Washington (AP) — One of President Donald Trump’s nominees for the Federal Reserve came under sharp questioning Thursday from senators who expressed skepticism at her unorthodox economic views, including two Republicans who raised doubts about her nomination.
The nominee, Judy Shelton, sought to make those views an asset by promising to bring “intellectual diversity” to the Fed. Shelton has previously expressed support for a wide range of out-of-the-mainstream views, including tying the dollar’s value to gold. She has also raised the concerns of economists and Fed watchers by questioning the need for the central bank’s independence.
During the hearing, Senator Pat Toomey, a Republican from Pennsylvania, criticized Shelton’s view that the Fed should consider acting to lower the value of the dollar if other nations appeared to be manipulating their own currencies.
“I think that’s a very, very dangerous path to go down,” Toomey said. “It’s not in the Fed’s mandate.”
Toomey later told reporters that Shelton’s answers to his questions did not satisfy his concerns. He also said he wasn’t worried about opposing one of Trump’s nominee if they were “unqualified.”
Likewise, Sen. Richard Shelby, Republican from Alabama, said he remained “concerned” about Shelton’s nomination. Shelby is the former chairman of the Banking Committee and recently became its longest-serving member.
The views of committee Republicans are especially crucial, because Shelton’s nomination would need the votes of all of them in order for the committee to recommend her nomination to the full Senate for its confirmation. The Banking Committee and the full Senate are controlled by Republicans.
Democrats on the committee highlighted Shelton’s previous criticism of the Fed for cutting interest rates to nearly zero in the aftermath of the Great Recession, which it did to help save the financial system. At the time, she wanted to keep rates at a higher level. They noted that Shelton, like Trump, now supports lower rates.
The nominee also said she strongly supports government insurance for bank deposits — a key pillar of the U.S. banking system since the Great Depression — even though she had questioned the value of such insurance in a 1994 book.
“The only pattern I see here is a political one, not an economic one,” said Sen. Chris Van Hollen, a Democrat from Maryland.
Shelton recently served as U.S. executive director for the European Bank for Reconstruction and Development, a multilateral institution set up in 1991 to help former communist countries transition to market economies. She was previously a scholar at the Hoover Institution at Stanford University.
Besides Shelton, Trump has nominated Christopher Waller, director of research at the St. Louis Federal Reserve Bank, for a second vacancy on the seven-member Fed board. If both nominees were to be confirmed by the Senate, Trump will have installed six of the seven Fed governors.

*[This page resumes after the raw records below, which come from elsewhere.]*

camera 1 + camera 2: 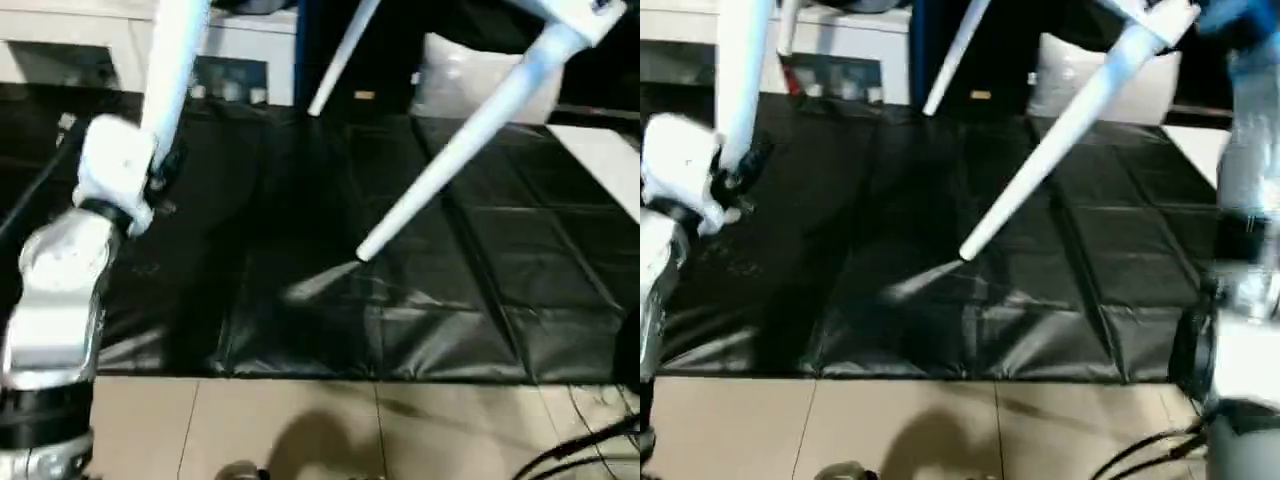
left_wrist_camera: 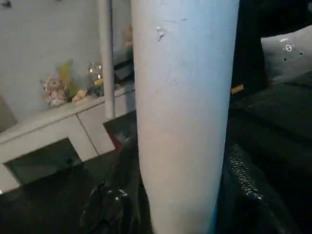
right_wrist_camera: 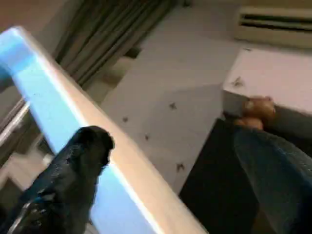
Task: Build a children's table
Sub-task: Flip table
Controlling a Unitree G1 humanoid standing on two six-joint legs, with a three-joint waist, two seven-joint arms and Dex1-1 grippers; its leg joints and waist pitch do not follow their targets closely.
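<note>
Clearly, left end effector (image 1: 160, 180) grips white leg (image 1: 175, 70) btwn fingers.

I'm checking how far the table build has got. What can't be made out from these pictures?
- Tabletop: cut off by the top edge of the eye views; whether the slanting leg is seated in a socket cannot be told.
- Left hand's grip: in the left wrist view the near leg hides it.
- Far leg: upper end cut off.
</note>
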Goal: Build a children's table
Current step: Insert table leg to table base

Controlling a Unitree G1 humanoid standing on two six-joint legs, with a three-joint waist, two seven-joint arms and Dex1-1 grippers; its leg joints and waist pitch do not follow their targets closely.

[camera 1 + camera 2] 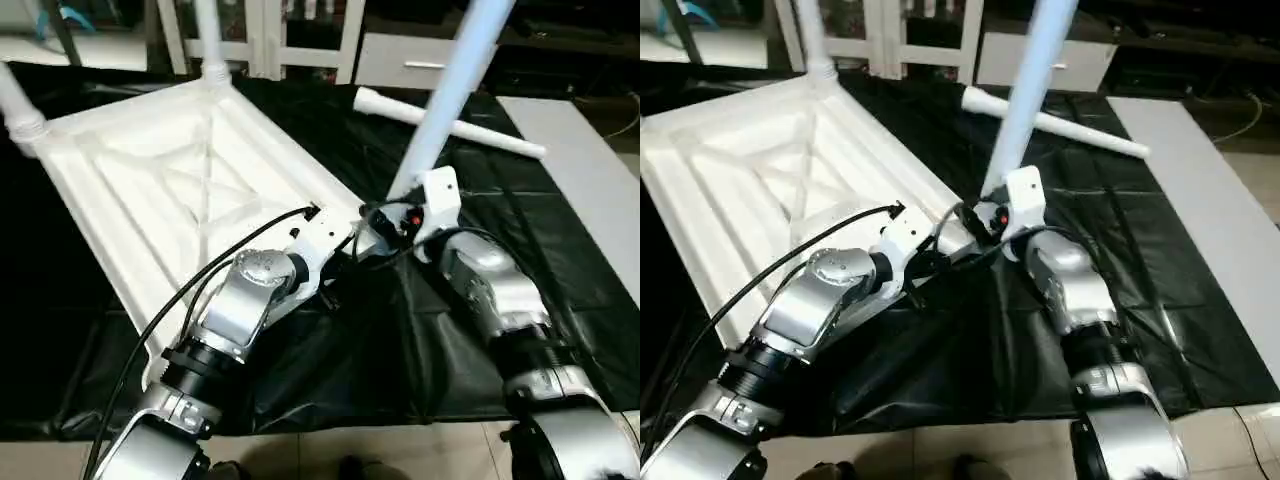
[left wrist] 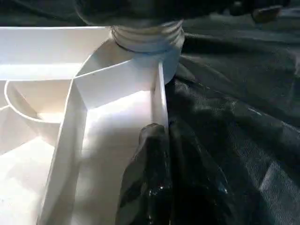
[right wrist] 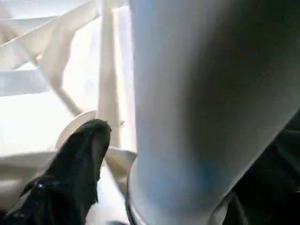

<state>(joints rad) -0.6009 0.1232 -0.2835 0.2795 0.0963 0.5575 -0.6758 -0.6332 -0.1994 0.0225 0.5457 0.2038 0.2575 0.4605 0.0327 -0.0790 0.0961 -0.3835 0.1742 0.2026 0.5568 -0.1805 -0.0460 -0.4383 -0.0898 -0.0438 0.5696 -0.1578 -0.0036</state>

Waller, who drew much less attention from the committee’s senators Thursday, is seen as a much more conventional choice than Shelton. Some of his most widely cited research examines the benefits of the central bank’s independence from political interference.
Waller said he has attended more than 60 meetings of the Fed’s policy-making committee. Before joining the St. Louis Fed he worked as an academic, researching monetary policy, for 25 years.
Shelton, though, has been a skeptic of the need for the Fed’s independence, which most economists regard as critical to allowing the central bank to make delicate decisions on interest rates and inflation that elected officials might otherwise oppose or block. Many Fed watchers worry that Trump himself is weakening the Fed’s independence with his frequent public attacks on its chairman, Jerome Powell, for not cutting rates more aggressively.